Pada bulan Juli, kelompok tersebut merilis video yang mereka gambarkan sebagai rekaman mata-mata drone al-Qaeda.

Hizbullah juga mengatakan pihaknya menyerang fasilitas Perusahaan Pertahanan Rafael yang bermarkas di Haifa, sebagai tindakan pembalasan atas serangan terhadap peralatan komunikasi. Dia tidak memberikan bukti, dan tentara Israel menolak mengomentari pernyataan tersebut.

Hizbullah bersumpah untuk membalas Israel sebagai tanggapan terhadap gelombang ledakan yang direkam pada hari Selasa dan Rabu di radio dan walkie-talkie milik anggota kelompok politik dan militer tersebut.
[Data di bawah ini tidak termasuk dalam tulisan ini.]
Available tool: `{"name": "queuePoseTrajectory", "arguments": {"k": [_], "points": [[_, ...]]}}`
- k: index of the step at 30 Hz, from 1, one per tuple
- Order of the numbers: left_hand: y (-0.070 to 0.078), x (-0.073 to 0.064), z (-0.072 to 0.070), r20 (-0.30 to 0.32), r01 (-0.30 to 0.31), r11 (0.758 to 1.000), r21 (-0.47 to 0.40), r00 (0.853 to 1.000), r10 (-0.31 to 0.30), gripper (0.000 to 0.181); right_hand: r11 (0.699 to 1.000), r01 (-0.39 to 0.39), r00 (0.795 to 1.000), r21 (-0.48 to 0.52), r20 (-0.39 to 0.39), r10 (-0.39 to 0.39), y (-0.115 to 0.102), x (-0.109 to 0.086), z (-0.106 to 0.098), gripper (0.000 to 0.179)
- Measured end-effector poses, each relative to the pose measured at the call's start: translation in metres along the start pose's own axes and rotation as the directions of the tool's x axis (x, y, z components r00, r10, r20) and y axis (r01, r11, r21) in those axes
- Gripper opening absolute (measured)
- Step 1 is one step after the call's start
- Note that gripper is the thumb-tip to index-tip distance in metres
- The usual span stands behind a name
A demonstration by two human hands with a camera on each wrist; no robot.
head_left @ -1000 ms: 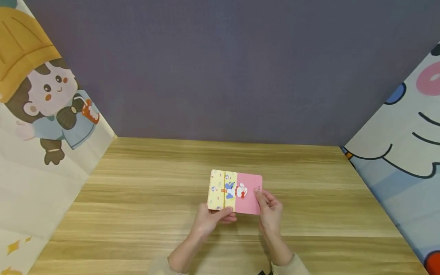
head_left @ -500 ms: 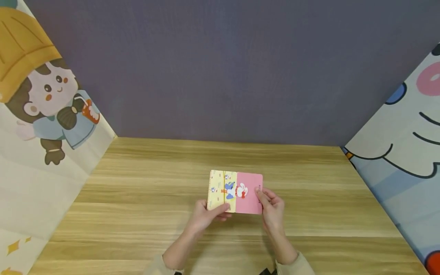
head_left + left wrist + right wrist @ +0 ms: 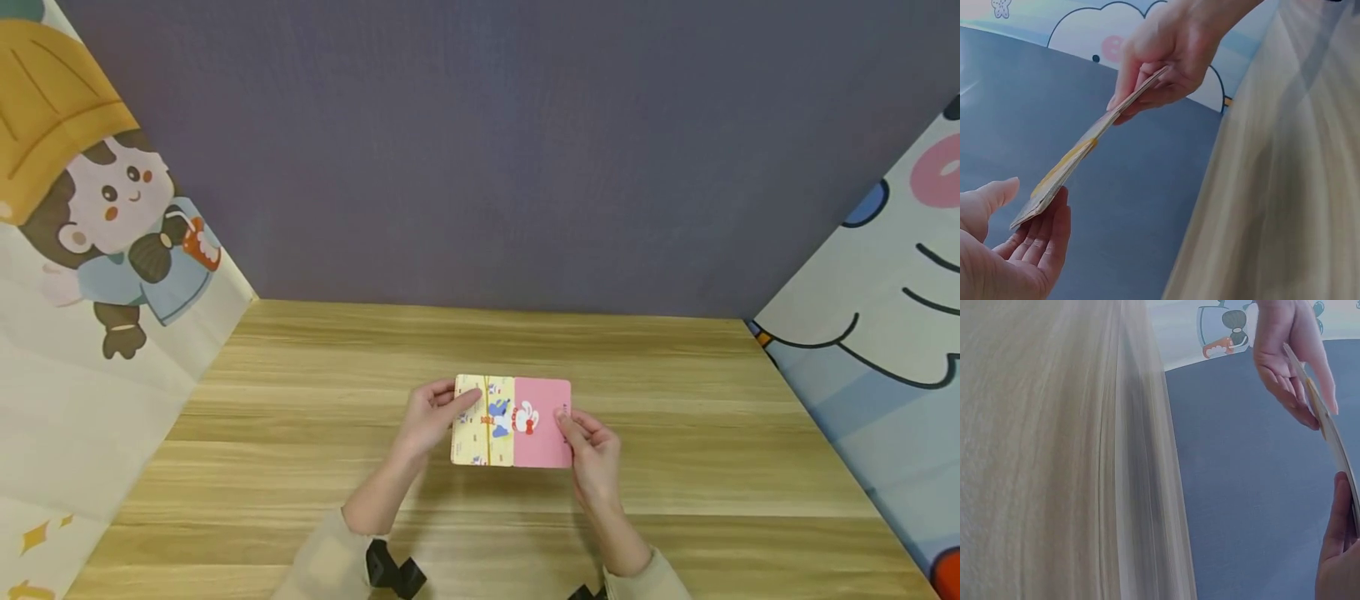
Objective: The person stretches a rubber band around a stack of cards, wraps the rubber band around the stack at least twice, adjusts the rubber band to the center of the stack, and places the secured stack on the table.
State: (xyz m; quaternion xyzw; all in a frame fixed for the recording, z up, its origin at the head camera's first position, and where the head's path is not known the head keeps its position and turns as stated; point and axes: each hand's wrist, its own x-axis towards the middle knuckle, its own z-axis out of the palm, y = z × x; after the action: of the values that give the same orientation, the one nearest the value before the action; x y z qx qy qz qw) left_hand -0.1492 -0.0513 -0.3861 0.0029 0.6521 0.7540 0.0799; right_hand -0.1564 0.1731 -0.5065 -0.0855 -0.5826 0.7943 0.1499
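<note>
A small, thin notebook (image 3: 536,446) is held up over the table, its pink part on the right and its yellow patterned part on the left. A white rabbit and a blue figure are printed near its middle. A yellow elastic band (image 3: 1063,165) runs across the yellow part. My right hand (image 3: 596,458) pinches the pink right edge, thumb on top and fingers underneath. At the left end is my left hand (image 3: 426,423); its fingers lie under the notebook and its thumb stands raised above it in the left wrist view.
The wood-grain table (image 3: 300,467) extends around both hands. A dark grey panel (image 3: 480,167) rises behind it, and cartoon-printed walls stand at left (image 3: 45,375) and right (image 3: 847,400). A black device (image 3: 393,571) sits at the left sleeve.
My left hand has moved from the notebook's lower edge up to its upper left side. My right hand keeps its pinch, and the notebook has levelled slightly.
</note>
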Motion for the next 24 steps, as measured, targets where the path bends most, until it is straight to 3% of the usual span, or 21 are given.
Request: {"name": "queuePoseTrajectory", "arguments": {"k": [16,24], "points": [[0.013,0.016,0.005,-0.046,-0.045,0.994,0.104,0.998,0.05,0.02,1.0,-0.001,1.0,0.0,0.021,0.001,0.002,0.0,-0.001,0.028],[0.011,0.018,0.006,-0.06,-0.067,0.982,0.177,0.995,0.079,0.019,1.0,-0.025,0.998,-0.019,0.054,0.026,0.004,-0.002,-0.001,0.031]]}}
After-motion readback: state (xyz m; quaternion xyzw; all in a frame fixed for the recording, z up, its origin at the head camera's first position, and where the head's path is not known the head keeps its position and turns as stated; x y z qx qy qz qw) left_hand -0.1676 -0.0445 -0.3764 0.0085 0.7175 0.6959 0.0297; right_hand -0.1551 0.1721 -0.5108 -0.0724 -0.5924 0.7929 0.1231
Sedikitnya 37 orang tewas, termasuk dua anak-anak, dan sekitar 3.000 lainnya luka-luka. Serangan-serangan tersebut banyak dikaitkan dengan Israel, yang tidak membenarkan atau membantah bertanggung jawab.

Pada hari Jumat, serangan Israel merobohkan sebuah gedung berlantai delapan di lingkungan padat penduduk di pinggiran selatan Beirut sementara anggota Hizbullah berkumpul di ruang bawah tanah, menurut Israel. Di antara mereka yang tewas adalah Ibrahim Aqeel, seorang pemimpin senior Hizbullah yang memimpin unit pasukan khusus partai tersebut, yang dikenal sebagai Pasukan Radwan.

Menteri Kesehatan Lebanon Firas Abyad mengatakan kepada wartawan pada hari Minggu bahwa setidaknya tujuh wanita dan tiga anak tewas dalam serangan terhadap gedung yang terjadi pada hari Jumat. Ia menambahkan, 68 orang lainnya terluka, 15 di antaranya dilarikan ke rumah sakit.

Itu adalah serangan paling mematikan di Beirut sejak perang sengit tahun 2006 antara Israel dan Hizbullah, dan jumlah korban tewas mungkin bertambah karena 23 orang masih hilang, menurut seorang pejabat pemerintah.

Menteri Pertahanan Israel Yoav Galant mengatakan bahwa operasi tersebut mematahkan rantai komando Hizbullah selain melenyapkan Aqeel, yang bertanggung jawab atas pembunuhan warga Israel.

Aqeel telah masuk dalam daftar orang yang paling dicari di AS selama bertahun-tahun dengan hadiah $7 juta atas dugaan perannya dalam pemboman kedutaan AS di Beirut pada tahun 1983 dan penculikan sandera Amerika dan Jerman di Beirut selama perang saudara di negara tersebut. tahun 1980-an.

___

Karim Chehayeb melaporkan dari Beirut. Moshe Edri berkontribusi dari Kiryat Bialik.